In Actuate BIRT Designer Professional or Interactive Viewer, you can choose to render BIRT reports in several different formats, as shown in
Figure 27‑1.
Figure 27‑1 Rendering formats
Actuate provides out-of-the-box report rendering for the following file formats:

AFP - Advanced Function Printing document format

DOC - Microsoft Word document

DOCX - Microsoft Word document, introduced in Windows 7

HTML - HyperText Markup Language document, a standard format used for creating and publishing documents on the World Wide Web

PDF - Created by Adobe, a portable file format intended to facilitate document exchange

POSTSCRIPT - A page description language document for medium‑ to high‑resolution printing devices

PPT - Microsoft PowerPoint document

PPTX - Microsoft PowerPoint document for Windows 7

XHTML - Extensible Hypertext Markup Language document, the next generation of HTML, compliant with XML standards

XLS/XLSX - MS-Excel Document
If you need to export your document to a format not directly supported by Actuate, such as CSV and XML, you need to develop a custom emitter.
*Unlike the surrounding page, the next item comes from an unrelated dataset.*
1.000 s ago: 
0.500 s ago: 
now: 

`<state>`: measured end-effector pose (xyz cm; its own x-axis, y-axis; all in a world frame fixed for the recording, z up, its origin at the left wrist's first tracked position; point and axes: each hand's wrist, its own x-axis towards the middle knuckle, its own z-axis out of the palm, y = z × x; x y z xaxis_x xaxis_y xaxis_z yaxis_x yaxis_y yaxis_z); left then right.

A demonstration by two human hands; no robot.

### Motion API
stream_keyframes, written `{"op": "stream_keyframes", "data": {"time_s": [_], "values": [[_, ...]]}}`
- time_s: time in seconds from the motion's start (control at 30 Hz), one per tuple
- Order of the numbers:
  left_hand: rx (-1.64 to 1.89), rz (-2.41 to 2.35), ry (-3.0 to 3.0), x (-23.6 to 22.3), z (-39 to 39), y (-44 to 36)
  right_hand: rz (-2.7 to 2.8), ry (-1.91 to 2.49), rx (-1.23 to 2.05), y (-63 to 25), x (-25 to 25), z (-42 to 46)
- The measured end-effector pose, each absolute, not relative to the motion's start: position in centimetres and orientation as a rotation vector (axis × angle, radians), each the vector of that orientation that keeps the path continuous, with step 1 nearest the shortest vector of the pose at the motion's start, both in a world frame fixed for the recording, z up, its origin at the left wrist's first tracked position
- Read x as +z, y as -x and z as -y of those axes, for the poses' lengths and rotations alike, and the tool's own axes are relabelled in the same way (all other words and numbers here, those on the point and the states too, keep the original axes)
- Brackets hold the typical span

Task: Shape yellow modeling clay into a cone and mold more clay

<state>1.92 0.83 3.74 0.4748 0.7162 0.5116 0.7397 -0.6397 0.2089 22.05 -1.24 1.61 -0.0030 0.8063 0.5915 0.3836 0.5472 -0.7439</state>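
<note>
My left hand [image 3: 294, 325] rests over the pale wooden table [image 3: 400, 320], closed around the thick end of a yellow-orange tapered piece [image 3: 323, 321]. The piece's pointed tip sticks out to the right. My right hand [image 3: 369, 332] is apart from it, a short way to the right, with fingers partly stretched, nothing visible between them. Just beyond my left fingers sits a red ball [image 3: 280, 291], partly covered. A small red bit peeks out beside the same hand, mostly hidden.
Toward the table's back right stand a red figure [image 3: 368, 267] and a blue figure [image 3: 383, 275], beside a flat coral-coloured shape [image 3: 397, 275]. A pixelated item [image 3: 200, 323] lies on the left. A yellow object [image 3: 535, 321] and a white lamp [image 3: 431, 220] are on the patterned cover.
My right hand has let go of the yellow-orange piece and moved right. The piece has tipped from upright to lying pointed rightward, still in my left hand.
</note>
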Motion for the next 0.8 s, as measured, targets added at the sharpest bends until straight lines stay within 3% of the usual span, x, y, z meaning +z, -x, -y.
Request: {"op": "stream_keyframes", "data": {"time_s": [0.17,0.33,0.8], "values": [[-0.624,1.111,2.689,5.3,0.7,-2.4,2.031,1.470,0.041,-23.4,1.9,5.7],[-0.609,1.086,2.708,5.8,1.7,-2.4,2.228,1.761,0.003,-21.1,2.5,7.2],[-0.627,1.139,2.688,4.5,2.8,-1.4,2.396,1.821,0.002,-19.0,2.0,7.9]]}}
Actuate supports using custom emitters to export reports to custom formats. After a system administrator places custom emitters in the designated folder in Information Console or iHub, and registers the emitters with iHub, he must restart the product. Users then are able to use the emitters as output formats when scheduling BIRT report jobs in iHub or exporting BIRT reports in Information Console. Custom emitters are also supported as e-mail attachment formats.
iHub uses the custom emitter format type as a file extension for the output file when doing the conversion. When you develop custom emitters, always use the same name for a format type and an output file extension type. Management Console and Actuate Information Console for iHub display the options of each emitter for the user to choose when exporting a report.
The Integrating and Extending BIRT book, published by Addison-Wesley, provides detailed information about how to develop custom emitters in BIRT.